The First Time the Ice Broke


When she was seventeen, Lottie walked out of the house she had grown up in for what would be one of the last times. She would visit a handful of times throughout the years, but it would never be her home again. It never really was. She was five-years-old her first night there. The springs on the pull out couch dug into her back but she didn’t complain. She just laid there, under the polyester blanket, listening to the plans her grandparents and mother were making in the next room. “You’ll move in with us…let the church make the funeral arrangements…sell the house.” She had watched her father being taken away that morning. His 6’ 7” body, too large for the gurney and the white sheet. No one had said the words “your dad has died”. But still, she knew.
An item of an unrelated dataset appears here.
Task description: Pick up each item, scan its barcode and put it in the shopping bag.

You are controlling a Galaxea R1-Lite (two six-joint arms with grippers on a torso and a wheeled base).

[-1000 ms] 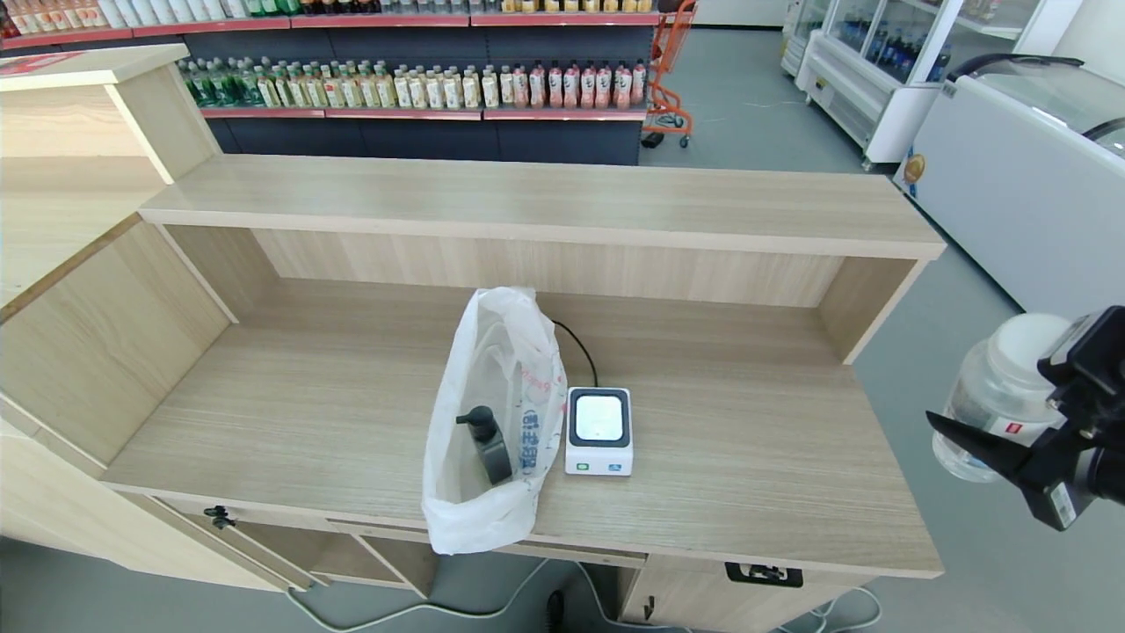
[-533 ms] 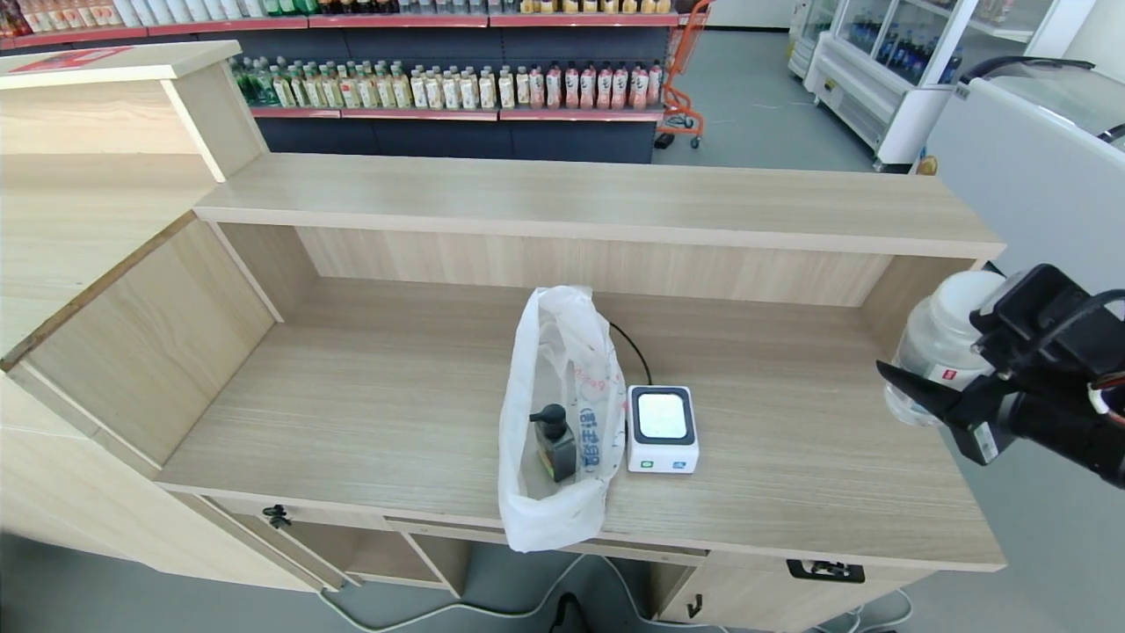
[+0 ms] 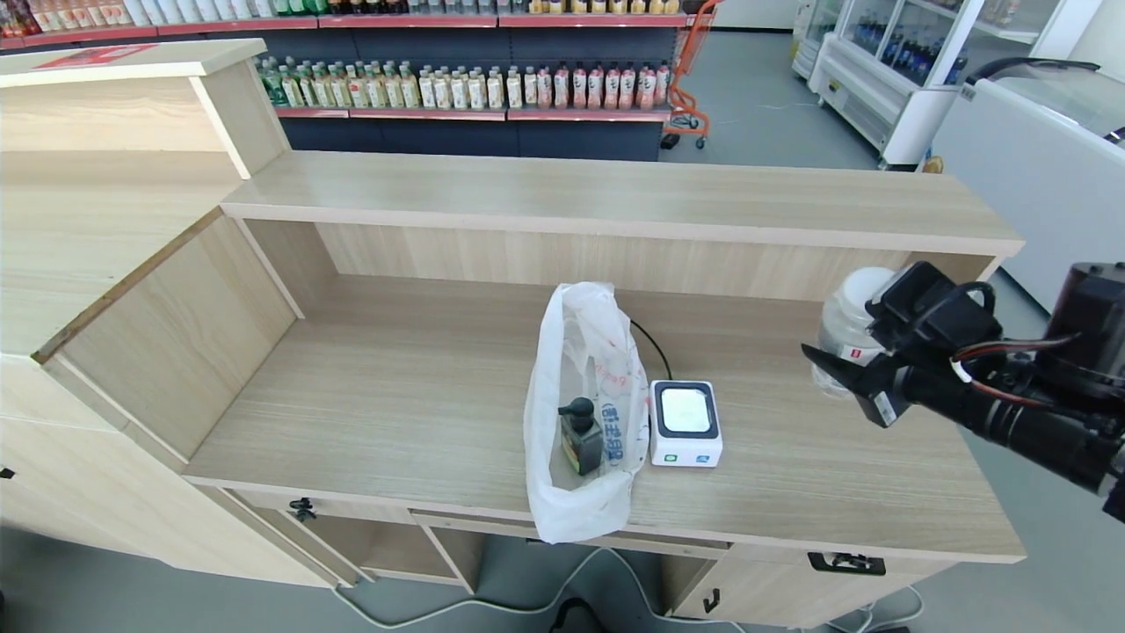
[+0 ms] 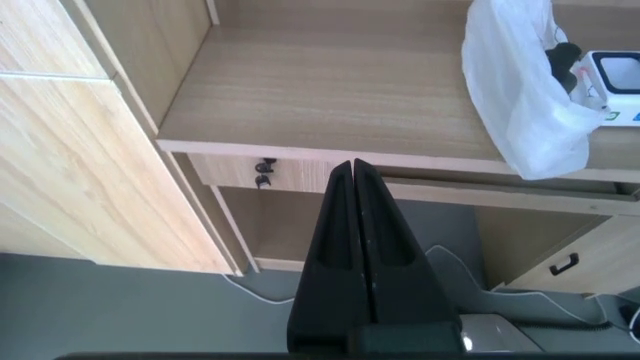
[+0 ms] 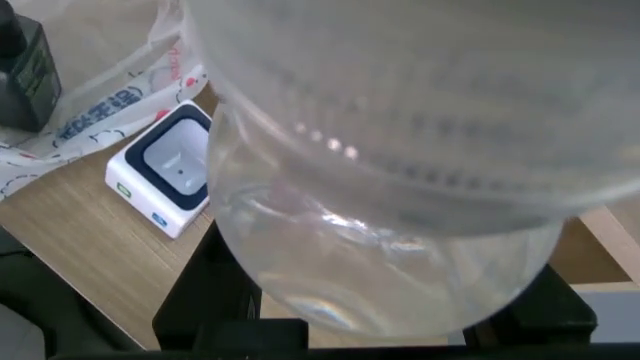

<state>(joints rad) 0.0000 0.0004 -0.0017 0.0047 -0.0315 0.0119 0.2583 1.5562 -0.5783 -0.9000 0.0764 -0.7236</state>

And that was the first time the ice broke and she fell into the drowning of hopelessness. 


Twelve years later, when she was seventeen, her grandfather kicked her out of the house. She can’t even remember why. Everyone in that house, her grandparents and her mother, hated so many things about her, it would be impossible, and impossibly painful to try and measure which one was the final straw. By the time she was seventeen, she had grown into a tall, insolent young woman who questioned everything the Bible Belt tried to spoon feed her, and refused to back down from any would-be-bully, including the people responsible for raising  her. But still, her heart broke from the loneliness that came from not being wanted by your own family. That was the second time the ice broke and she fell.